Establish a link between two lists in linq to entities where clause

I’m pretty new to Linq and EF

You are out of luck, because “this simple thing” is relatively easy in LINQ to Objects, but quite hard (almost impossible) in LINQ to Entities.

In order to somehow solve it, you need to build manually LINQ to Entities compatible Expression.

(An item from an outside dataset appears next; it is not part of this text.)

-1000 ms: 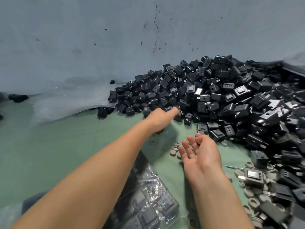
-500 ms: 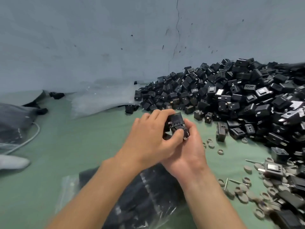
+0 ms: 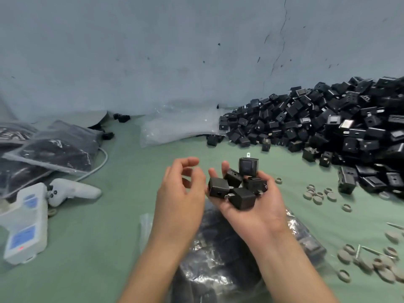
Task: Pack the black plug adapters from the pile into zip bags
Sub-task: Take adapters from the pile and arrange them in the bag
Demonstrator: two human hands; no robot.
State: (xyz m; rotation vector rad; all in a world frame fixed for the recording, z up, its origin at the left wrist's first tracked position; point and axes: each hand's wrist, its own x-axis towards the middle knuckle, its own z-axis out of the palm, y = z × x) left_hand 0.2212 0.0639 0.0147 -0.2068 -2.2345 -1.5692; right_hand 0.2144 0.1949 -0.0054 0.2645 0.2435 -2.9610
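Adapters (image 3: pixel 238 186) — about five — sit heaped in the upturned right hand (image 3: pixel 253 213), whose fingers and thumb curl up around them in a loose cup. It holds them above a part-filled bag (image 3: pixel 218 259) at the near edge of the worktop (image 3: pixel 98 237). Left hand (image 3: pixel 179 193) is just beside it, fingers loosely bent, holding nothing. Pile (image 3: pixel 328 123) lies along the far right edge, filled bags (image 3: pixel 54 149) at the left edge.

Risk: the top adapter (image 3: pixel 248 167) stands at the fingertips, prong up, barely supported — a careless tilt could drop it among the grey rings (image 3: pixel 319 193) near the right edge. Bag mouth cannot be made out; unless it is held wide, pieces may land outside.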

First, you’ll need some helpers for building expression predicates. PredicateBuilder is a popular choice, but it does not produce EF compatible expressions and requires LinqKit and AsExpandable inside the repository. So I use the below helpers which are similar, but produce final compatible expressions:

public static class PredicateUtils
{
    sealed class Predicate<T>
    {
        public static readonly Expression<Func<T, bool>> True = item => true;
        public static readonly Expression<Func<T, bool>> False = item => false;
    }
    public static Expression<Func<T, bool>> Null<T>() { return null; }
    public static Expression<Func<T, bool>> True<T>() { return Predicate<T>.True; }
    public static Expression<Func<T, bool>> False<T>() { return Predicate<T>.False; }
    public static Expression<Func<T, bool>> And<T>(this Expression<Func<T, bool>> left, Expression<Func<T, bool>> right)
    {
        if (Equals(left, right)) return left;
        if (left == null || Equals(left, True<T>())) return right;
        if (right == null || Equals(right, True<T>())) return left;
        if (Equals(left, False<T>()) || Equals(right, False<T>())) return False<T>();
        var body = Expression.AndAlso(left.Body, right.Body.Replace(right.Parameters[0], left.Parameters[0]));
        return Expression.Lambda<Func<T, bool>>(body, left.Parameters);
    }
    public static Expression<Func<T, bool>> Or<T>(this Expression<Func<T, bool>> left, Expression<Func<T, bool>> right)
    {
        if (Equals(left, right)) return left;
        if (left == null || Equals(left, False<T>())) return right;
        if (right == null || Equals(right, False<T>())) return left;
        if (Equals(left, True<T>()) || Equals(right, True<T>())) return True<T>();
        var body = Expression.OrElse(left.Body, right.Body.Replace(right.Parameters[0], left.Parameters[0]));
        return Expression.Lambda<Func<T, bool>>(body, left.Parameters);
    }

    static Expression Replace(this Expression expression, Expression source, Expression target)
    {
        return new ExpressionReplacer { Source = source, Target = target }.Visit(expression);
    }

    class ExpressionReplacer : ExpressionVisitor
    {
        public Expression Source;
        public Expression Target;
        public override Expression Visit(Expression node)
        {
            return node == Source ? Target : base.Visit(node);
        }
    }
}

Second, define a helper method in your controller for a single criteria like this

static Expression<Func<Person, bool>> AbilityFilter(int index, int value)
{
    return p => p.AllAbilities.OrderBy(a => a.Id).Skip(index).Take(1).Any(a => a.Value > value);
}

Finally, build the filter and pass it to GetAll method:

var filter = PredicateUtils.Null<Person>();
for (int i = 0; i < AbilitiesInput.Count; i++)
    filter = filter.And(AbilityFilter(i, AbilitiesInput[i]));
GetAll(filter);

The techniques used are definitely not for a novice, but I see no simple way to solve that particular problem.